In the first half of 2025, the U.S. economy is deeply trapped in the shadow of stagflation of "low growth and high inflation". The International Monetary Fund (IMF) lowered its GDP growth rate from 2.8% in 2024 to 1.8%, and the OECD further dropped it to 1.6%. Consumption-side data deteriorated across the board: the consumer confidence index fell to 50.8 in May (the lowest since June 2022), and households lost an average of $1,700-8,100 in disposable income annually due to tariffs, with low-income groups suffering 4%; at the same time, the core PCE inflation rate is expected to exceed 3.2% by the end of the year, far exceeding the Fed's 2% household price index of 2.2% outside of imports.

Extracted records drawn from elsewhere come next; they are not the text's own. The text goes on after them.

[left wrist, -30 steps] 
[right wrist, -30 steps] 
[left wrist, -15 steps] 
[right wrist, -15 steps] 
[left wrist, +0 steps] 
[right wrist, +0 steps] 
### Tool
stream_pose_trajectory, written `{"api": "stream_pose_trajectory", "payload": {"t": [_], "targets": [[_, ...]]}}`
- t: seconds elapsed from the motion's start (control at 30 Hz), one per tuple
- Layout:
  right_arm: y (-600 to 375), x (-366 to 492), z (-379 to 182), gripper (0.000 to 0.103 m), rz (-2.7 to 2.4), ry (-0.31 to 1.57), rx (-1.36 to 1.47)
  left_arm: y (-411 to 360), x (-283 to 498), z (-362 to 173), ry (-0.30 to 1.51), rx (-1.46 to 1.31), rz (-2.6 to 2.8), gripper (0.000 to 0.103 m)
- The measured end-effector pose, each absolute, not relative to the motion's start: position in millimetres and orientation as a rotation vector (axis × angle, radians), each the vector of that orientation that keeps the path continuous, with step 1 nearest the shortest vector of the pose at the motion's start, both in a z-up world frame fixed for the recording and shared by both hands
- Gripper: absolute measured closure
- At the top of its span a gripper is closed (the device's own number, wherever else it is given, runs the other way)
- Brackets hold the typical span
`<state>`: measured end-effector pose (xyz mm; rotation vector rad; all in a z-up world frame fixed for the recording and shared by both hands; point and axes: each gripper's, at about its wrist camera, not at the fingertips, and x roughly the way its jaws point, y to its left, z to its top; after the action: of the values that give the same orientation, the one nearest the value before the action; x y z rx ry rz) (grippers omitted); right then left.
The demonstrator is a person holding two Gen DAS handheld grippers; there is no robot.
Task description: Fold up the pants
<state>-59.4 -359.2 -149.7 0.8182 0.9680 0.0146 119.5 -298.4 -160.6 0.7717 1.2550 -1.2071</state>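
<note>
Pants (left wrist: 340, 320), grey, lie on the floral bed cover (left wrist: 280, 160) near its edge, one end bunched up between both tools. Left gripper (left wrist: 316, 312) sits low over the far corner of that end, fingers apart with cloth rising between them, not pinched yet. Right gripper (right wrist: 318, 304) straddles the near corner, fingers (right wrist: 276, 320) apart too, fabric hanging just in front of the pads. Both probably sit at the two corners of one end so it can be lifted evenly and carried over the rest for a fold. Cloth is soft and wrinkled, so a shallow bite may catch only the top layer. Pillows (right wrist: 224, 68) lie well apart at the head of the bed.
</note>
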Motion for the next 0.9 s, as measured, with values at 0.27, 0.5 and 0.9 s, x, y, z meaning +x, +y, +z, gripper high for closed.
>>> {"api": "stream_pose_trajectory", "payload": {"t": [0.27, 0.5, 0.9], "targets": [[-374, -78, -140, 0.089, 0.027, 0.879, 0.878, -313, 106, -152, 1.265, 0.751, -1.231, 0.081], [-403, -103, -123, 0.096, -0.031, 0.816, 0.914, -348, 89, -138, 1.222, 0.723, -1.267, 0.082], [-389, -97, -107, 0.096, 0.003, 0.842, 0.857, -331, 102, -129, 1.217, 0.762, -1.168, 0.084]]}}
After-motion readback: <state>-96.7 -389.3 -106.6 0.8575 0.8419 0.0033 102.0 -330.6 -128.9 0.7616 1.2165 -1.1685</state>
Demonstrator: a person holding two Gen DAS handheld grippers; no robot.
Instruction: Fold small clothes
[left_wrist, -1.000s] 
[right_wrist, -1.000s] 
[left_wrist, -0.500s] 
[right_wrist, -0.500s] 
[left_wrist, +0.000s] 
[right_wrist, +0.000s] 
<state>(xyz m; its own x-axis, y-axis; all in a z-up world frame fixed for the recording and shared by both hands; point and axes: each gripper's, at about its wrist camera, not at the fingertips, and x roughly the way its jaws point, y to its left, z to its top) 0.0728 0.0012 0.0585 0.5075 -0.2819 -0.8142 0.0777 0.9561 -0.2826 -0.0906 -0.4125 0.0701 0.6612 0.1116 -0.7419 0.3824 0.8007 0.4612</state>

The labor market presents structural contradictions: although the unemployment rate briefly fell to 4.0%, the number of job vacancies fell to the second lowest level in four years, and corporate recruitment demand continued to cool. Economists warned that the unemployment rate could soar to 4.4% by the end of the year. The manufacturing PMI rebounded to the expansion range of 52.3, but it was mainly driven by companies' advance stockpiling to avoid tariffs. The growth rate of purchasing inventory hit a new high since 2009, while actual new orders grew weakly. Supply chain bottlenecks intensified, delivery time extended to the worst level in 31 months, and tariffs pushed up import costs. Manufacturers' sales prices and input costs recorded the largest monthly increases since September and August 2022, respectively.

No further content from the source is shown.